Assignment
Retype every record exactly as it appears.

*** Opening Provided records ***

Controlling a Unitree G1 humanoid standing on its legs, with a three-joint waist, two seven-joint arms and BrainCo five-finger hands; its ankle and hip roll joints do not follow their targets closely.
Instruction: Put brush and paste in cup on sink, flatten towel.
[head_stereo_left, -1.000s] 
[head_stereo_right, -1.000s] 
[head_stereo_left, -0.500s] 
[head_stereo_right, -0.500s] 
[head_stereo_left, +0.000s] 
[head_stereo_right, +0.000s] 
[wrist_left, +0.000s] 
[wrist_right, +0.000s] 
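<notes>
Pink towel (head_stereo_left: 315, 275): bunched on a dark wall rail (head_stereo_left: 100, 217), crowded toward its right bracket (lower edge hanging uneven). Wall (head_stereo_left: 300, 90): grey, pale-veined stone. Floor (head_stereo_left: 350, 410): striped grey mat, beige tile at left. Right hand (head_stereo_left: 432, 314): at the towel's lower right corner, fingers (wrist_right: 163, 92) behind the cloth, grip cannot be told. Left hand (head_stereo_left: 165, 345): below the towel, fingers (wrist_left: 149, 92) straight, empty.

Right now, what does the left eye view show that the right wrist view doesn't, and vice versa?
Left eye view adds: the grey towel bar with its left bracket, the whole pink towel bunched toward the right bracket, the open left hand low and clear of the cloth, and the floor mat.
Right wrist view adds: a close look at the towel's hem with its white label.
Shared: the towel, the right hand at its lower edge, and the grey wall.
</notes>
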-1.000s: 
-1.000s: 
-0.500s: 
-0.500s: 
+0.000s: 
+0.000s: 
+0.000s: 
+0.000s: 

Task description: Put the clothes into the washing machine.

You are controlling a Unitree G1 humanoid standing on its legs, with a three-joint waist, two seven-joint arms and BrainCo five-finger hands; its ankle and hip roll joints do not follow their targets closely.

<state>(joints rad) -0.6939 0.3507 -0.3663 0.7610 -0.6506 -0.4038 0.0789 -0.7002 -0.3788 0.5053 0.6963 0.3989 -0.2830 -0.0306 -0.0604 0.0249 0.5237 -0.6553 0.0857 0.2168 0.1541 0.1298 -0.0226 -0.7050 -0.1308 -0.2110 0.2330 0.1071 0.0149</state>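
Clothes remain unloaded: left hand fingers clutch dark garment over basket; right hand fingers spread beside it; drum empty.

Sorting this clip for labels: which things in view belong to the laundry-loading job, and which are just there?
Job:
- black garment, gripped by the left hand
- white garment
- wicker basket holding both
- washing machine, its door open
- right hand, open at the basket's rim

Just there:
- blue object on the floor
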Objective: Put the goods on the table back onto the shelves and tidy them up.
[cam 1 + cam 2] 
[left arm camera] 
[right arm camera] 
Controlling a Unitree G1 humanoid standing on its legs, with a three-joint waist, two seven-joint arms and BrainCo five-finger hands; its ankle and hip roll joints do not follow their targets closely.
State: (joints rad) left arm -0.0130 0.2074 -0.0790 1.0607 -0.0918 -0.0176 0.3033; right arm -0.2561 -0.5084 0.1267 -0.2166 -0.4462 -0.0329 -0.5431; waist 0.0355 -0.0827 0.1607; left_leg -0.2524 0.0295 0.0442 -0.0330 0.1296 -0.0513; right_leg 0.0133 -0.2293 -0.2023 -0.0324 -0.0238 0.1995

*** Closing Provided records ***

Your response
Controlling a Unitree G1 humanoid standing on its legs, with a three-joint waist, two seven-joint arms and BrainCo five-finger hands; its ankle and hip roll joints do not follow their targets closely.
Instruction: Put brush and paste in cup on sink, flatten towel.
[head_stereo_left, -1.000s] 
[head_stereo_right, -1.000s] 
[head_stereo_left, -0.500s] 
[head_stereo_right, -0.500s] 
[head_stereo_left, +0.000s] 
[head_stereo_right, +0.000s] 
[wrist_left, +0.000s] 
[wrist_right, +0.000s] 
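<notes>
Pink towel (head_stereo_left: 315, 275): bunched on a dark wall rail (head_stereo_left: 100, 217), crowded toward its right bracket (lower edge hanging uneven). Wall (head_stereo_left: 300, 90): grey, pale-veined stone. Floor (head_stereo_left: 350, 410): striped grey mat, beige tile at left. Right hand (head_stereo_left: 432, 314): at the towel's lower right corner, fingers (wrist_right: 163, 92) behind the cloth, grip cannot be told. Left hand (head_stereo_left: 165, 345): below the towel, fingers (wrist_left: 149, 92) straight, empty.

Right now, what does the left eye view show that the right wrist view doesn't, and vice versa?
Left eye view adds: the grey towel bar with its left bracket, the whole pink towel bunched toward the right bracket, the open left hand low and clear of the cloth, and the floor mat.
Right wrist view adds: a close look at the towel's hem with its white label.
Shared: the towel, the right hand at its lower edge, and the grey wall.
</notes>
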-1.000s: 
-1.000s: 
-0.500s: 
-0.500s: 
+0.000s: 
+0.000s: 
+0.000s: 
+0.000s: 

Task description: Put the clothes into the washing machine.

You are controlling a Unitree G1 humanoid standing on its legs, with a three-joint waist, two seven-joint arms and BrainCo five-finger hands; its ankle and hip roll joints do not follow their targets closely.

<state>(joints rad) -0.6939 0.3507 -0.3663 0.7610 -0.6506 -0.4038 0.0789 -0.7002 -0.3788 0.5053 0.6963 0.3989 -0.2830 -0.0306 -0.0604 0.0249 0.5237 -0.6553 0.0857 0.2168 0.1541 0.1298 -0.0226 -0.7050 -0.1308 -0.2110 0.2330 0.1071 0.0149</state>
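Clothes remain unloaded: left hand fingers clutch dark garment over basket; right hand fingers spread beside it; drum empty.

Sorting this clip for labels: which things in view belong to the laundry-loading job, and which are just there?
Job:
- black garment, gripped by the left hand
- white garment
- wicker basket holding both
- washing machine, its door open
- right hand, open at the basket's rim

Just there:
- blue object on the floor
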Objective: Put the goods on the table back onto the shelves and tidy them up.
[cam 1 + cam 2] 
[left arm camera] 
[right arm camera] 
Controlling a Unitree G1 humanoid standing on its legs, with a three-joint waist, two seven-joint arms and BrainCo five-finger hands; its ankle and hip roll joints do not follow their targets closely.
State: (joints rad) left arm -0.0130 0.2074 -0.0790 1.0607 -0.0918 -0.0176 0.3033; right arm -0.2561 -0.5084 0.1267 -0.2166 -0.4462 -0.0329 -0.5431; waist 0.0355 -0.0827 0.1607; left_leg -0.2524 0.0295 0.0442 -0.0330 0.1296 -0.0513; right_leg 0.0133 -0.2293 -0.2023 -0.0324 -0.0238 0.1995

Nothing else belongs to the answer.